TASK
Scan the data below for the string "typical". Show every line where it turns up.

= = =

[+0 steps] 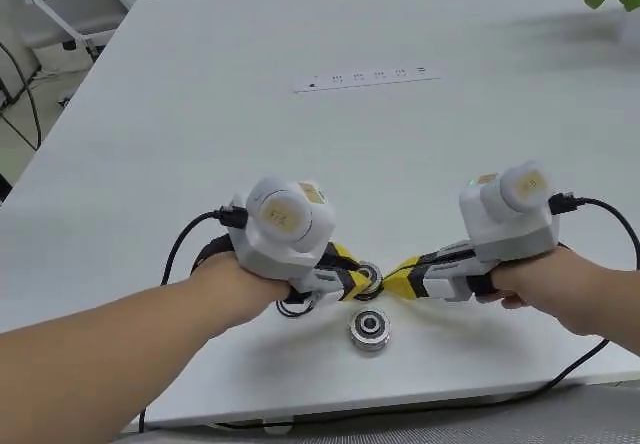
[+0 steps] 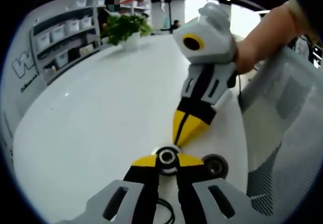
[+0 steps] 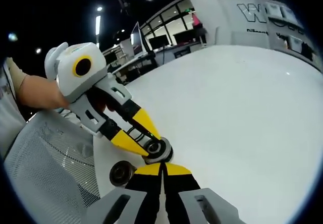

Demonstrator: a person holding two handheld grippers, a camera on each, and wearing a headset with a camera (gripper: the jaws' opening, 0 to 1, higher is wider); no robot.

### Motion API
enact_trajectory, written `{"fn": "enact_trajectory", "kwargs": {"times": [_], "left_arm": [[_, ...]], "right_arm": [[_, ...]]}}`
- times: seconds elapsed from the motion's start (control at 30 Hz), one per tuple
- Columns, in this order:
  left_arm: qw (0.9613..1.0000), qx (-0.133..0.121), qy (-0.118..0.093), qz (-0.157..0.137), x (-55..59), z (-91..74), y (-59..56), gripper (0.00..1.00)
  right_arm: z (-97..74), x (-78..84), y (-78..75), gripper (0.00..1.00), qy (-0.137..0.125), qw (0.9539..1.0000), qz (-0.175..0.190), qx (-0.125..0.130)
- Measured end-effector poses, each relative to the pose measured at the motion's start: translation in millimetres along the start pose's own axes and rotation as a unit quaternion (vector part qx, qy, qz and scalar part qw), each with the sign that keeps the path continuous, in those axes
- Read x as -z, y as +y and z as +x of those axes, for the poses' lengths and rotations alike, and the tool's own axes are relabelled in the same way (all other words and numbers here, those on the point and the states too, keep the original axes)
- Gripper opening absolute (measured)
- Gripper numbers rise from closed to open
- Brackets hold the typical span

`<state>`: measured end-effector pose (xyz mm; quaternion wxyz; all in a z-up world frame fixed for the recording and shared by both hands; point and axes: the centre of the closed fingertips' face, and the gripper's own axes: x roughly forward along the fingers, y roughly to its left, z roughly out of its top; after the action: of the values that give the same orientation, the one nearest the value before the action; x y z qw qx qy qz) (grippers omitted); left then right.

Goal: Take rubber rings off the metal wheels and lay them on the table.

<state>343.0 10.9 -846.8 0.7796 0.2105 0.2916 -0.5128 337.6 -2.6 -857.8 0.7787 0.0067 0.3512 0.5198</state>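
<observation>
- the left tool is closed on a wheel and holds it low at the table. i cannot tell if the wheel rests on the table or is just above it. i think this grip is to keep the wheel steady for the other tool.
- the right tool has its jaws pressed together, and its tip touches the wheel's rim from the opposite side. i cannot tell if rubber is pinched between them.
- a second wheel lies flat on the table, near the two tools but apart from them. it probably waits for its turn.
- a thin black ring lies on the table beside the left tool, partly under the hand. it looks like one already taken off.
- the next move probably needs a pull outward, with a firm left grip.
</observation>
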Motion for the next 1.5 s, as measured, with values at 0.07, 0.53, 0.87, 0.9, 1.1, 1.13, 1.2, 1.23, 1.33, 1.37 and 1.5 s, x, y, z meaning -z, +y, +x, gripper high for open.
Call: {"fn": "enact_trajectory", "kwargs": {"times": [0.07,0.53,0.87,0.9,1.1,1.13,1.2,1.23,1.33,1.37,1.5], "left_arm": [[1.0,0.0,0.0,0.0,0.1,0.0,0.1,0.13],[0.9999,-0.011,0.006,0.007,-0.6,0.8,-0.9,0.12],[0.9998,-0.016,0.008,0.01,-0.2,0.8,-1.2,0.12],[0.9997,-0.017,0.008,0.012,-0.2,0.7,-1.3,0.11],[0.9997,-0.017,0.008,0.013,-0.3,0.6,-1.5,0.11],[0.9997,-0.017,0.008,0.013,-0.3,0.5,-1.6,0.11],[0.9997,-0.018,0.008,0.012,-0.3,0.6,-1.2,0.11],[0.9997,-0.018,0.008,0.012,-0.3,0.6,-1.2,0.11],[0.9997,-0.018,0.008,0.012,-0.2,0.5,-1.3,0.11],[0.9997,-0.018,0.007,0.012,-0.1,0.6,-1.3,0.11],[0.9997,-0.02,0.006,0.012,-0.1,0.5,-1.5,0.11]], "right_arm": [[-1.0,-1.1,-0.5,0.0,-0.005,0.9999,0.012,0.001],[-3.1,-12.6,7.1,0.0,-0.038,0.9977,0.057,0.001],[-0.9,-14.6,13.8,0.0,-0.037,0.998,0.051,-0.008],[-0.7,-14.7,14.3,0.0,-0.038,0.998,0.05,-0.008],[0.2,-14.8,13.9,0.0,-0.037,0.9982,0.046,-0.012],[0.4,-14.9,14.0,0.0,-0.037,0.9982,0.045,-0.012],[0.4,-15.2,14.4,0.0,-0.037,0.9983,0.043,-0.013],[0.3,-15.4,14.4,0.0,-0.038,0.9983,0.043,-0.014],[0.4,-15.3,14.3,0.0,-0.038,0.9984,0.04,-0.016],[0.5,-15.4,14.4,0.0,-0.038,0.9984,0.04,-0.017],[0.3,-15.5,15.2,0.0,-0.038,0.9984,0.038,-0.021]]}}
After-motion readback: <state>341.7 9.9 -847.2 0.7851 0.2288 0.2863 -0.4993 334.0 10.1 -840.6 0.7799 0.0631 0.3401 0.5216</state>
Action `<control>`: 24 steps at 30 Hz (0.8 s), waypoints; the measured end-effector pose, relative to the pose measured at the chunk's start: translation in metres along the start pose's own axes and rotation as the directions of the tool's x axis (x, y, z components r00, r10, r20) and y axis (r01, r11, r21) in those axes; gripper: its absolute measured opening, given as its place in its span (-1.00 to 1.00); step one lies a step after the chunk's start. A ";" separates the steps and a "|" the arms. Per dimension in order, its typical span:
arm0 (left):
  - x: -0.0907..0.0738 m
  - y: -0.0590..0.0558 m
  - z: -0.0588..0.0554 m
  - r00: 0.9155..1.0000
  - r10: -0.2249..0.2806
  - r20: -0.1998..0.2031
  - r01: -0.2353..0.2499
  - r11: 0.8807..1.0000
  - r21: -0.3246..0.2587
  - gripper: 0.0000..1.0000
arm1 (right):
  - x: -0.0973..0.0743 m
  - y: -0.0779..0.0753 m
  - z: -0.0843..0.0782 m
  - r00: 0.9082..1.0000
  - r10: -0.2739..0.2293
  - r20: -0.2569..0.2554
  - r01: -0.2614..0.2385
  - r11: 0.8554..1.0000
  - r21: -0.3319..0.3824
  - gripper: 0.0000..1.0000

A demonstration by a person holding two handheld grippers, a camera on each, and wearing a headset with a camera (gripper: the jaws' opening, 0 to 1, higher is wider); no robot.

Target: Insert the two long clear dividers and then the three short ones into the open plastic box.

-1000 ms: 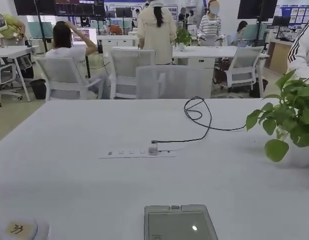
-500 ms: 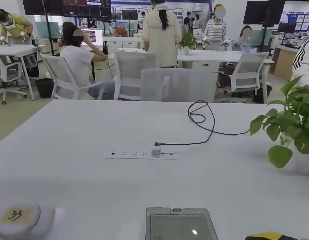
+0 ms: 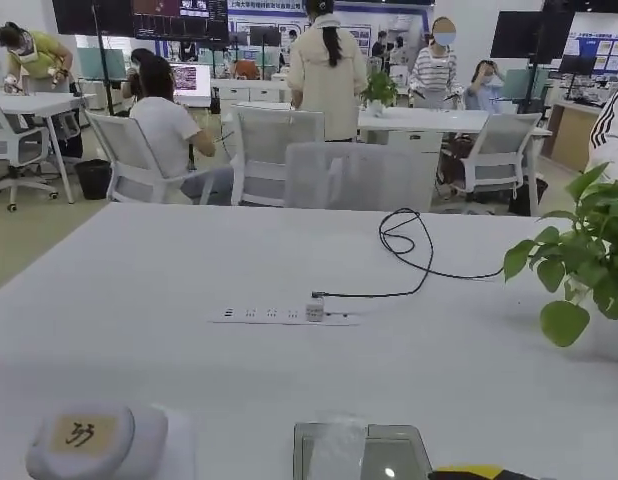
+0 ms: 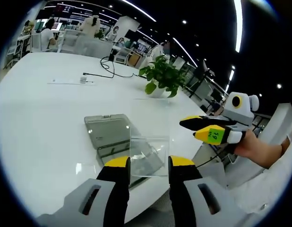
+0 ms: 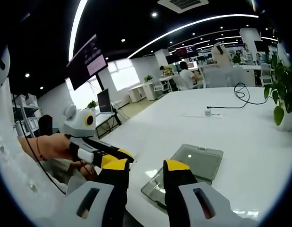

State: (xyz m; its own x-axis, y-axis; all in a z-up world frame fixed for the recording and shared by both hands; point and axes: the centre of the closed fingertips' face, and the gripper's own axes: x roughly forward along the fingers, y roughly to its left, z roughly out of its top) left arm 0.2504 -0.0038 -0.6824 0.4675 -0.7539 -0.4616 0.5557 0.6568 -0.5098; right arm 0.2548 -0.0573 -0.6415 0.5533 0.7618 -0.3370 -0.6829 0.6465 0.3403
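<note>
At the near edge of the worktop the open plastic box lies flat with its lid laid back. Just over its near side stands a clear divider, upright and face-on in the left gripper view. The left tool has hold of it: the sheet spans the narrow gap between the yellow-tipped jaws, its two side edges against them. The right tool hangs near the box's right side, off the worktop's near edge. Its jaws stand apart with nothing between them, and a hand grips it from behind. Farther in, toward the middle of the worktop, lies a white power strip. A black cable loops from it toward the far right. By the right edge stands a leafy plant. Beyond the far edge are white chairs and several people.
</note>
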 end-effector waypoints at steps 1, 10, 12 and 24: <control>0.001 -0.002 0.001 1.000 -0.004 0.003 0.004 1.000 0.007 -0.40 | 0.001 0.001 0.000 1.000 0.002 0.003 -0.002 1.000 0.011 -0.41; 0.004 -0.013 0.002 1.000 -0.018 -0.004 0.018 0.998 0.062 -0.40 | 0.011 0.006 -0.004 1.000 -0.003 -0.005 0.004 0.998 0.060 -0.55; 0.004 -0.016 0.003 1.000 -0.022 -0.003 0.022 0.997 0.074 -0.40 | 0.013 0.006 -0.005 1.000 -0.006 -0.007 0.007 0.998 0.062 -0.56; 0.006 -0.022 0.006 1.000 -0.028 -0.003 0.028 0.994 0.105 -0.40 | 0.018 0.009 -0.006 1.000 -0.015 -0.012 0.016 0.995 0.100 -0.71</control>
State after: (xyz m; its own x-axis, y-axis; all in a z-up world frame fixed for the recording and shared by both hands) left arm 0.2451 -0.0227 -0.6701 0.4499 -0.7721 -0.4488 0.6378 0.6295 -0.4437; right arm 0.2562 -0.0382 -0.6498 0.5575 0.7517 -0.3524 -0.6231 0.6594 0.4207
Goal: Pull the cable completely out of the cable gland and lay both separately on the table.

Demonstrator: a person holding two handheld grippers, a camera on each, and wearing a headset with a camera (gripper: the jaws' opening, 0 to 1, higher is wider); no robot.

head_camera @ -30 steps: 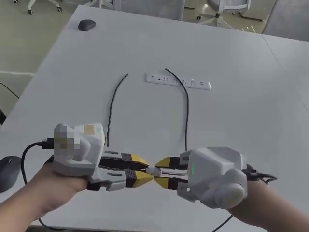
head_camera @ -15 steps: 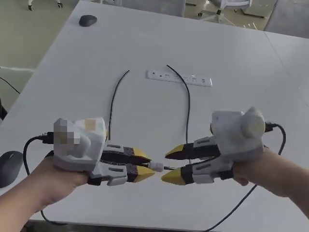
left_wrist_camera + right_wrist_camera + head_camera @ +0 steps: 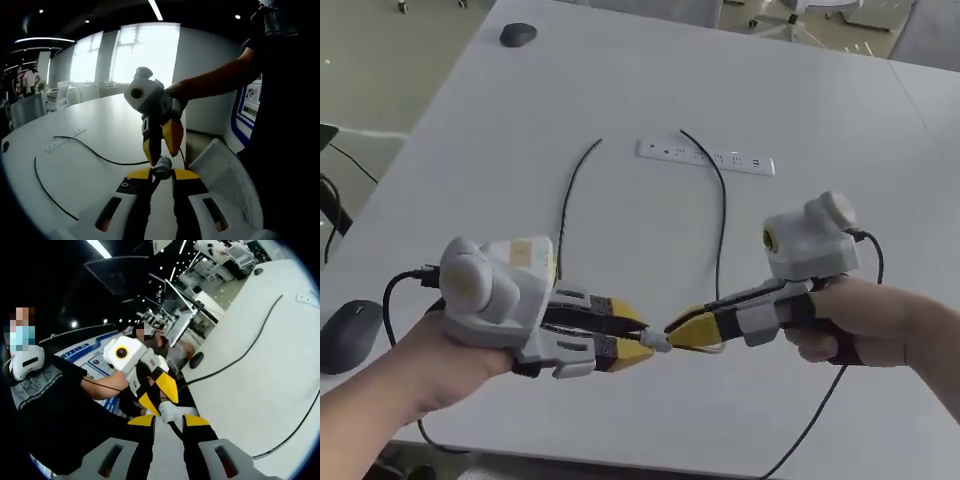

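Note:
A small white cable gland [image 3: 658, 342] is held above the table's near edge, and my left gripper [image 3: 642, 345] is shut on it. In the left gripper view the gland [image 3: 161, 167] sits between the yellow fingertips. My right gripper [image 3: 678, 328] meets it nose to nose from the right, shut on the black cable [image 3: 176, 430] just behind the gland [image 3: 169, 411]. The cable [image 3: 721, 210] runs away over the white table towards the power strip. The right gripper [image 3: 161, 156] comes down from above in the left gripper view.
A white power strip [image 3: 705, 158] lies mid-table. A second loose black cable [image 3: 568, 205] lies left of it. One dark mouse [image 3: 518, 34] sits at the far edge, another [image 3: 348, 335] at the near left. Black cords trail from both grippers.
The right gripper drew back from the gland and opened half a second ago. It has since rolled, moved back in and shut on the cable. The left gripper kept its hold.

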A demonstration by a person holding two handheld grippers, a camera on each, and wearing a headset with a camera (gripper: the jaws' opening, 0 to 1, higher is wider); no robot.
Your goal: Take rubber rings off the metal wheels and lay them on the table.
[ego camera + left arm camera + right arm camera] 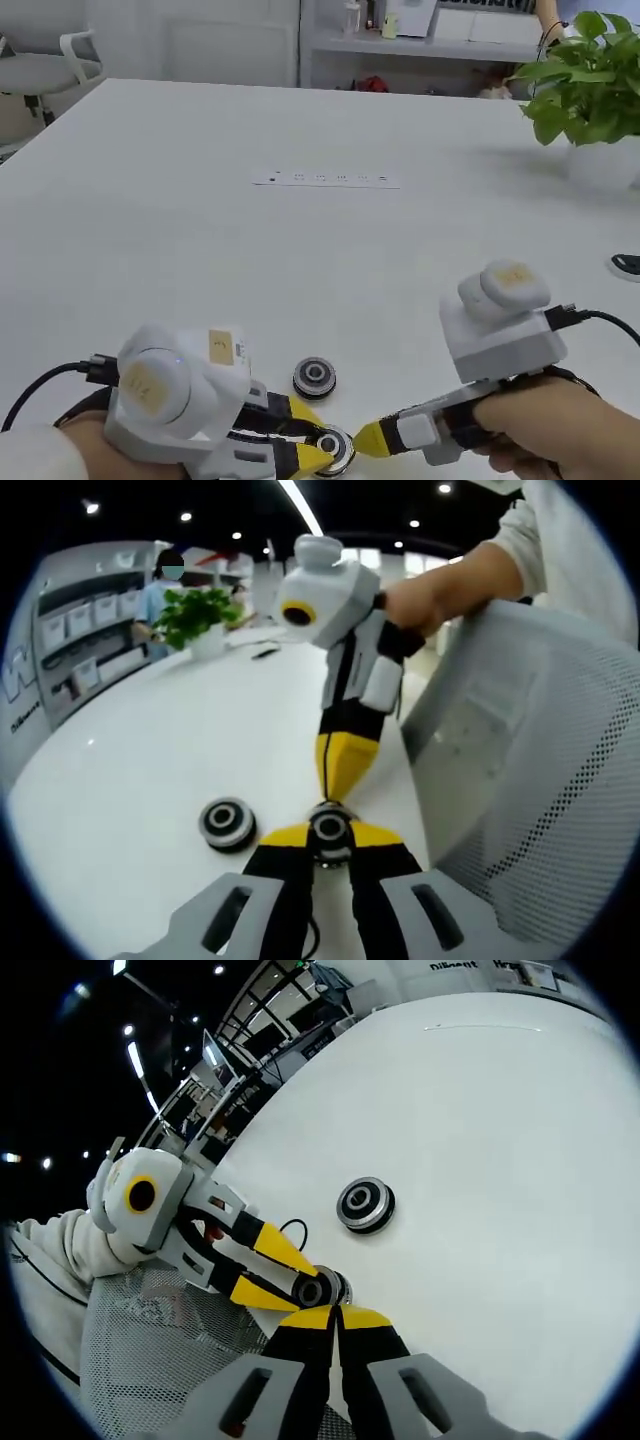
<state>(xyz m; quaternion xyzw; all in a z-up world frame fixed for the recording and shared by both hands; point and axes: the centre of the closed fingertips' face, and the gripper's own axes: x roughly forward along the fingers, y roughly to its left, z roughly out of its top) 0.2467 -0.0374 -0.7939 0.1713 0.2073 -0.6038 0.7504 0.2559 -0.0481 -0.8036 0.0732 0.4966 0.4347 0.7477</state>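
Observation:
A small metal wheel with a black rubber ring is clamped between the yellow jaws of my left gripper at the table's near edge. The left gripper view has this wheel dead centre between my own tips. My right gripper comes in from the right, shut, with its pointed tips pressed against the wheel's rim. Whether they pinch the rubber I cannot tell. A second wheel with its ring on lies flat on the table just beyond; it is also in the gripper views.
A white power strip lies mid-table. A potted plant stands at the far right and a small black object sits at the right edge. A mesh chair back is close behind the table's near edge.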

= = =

ANSWER TO THE EXERCISE
- Brackets hold the typical span
Action `<control>`: 24 steps at 30 Hz (0.8 s), waypoints; the measured end-effector pose, relative to the pose measured at the chunk's start: translation in metres along the start pose's own axes and rotation as the directions of the tool's x axis (x, y, z components r00, r10, r20) and y axis (r01, r11, r21) in those axes; gripper: its absolute measured opening, given as its place in its span (-1.00 to 1.00); step one lies a step after the chunk's start. A ";" separates the steps and a "|" the arms. Per dimension in order, its typical span:

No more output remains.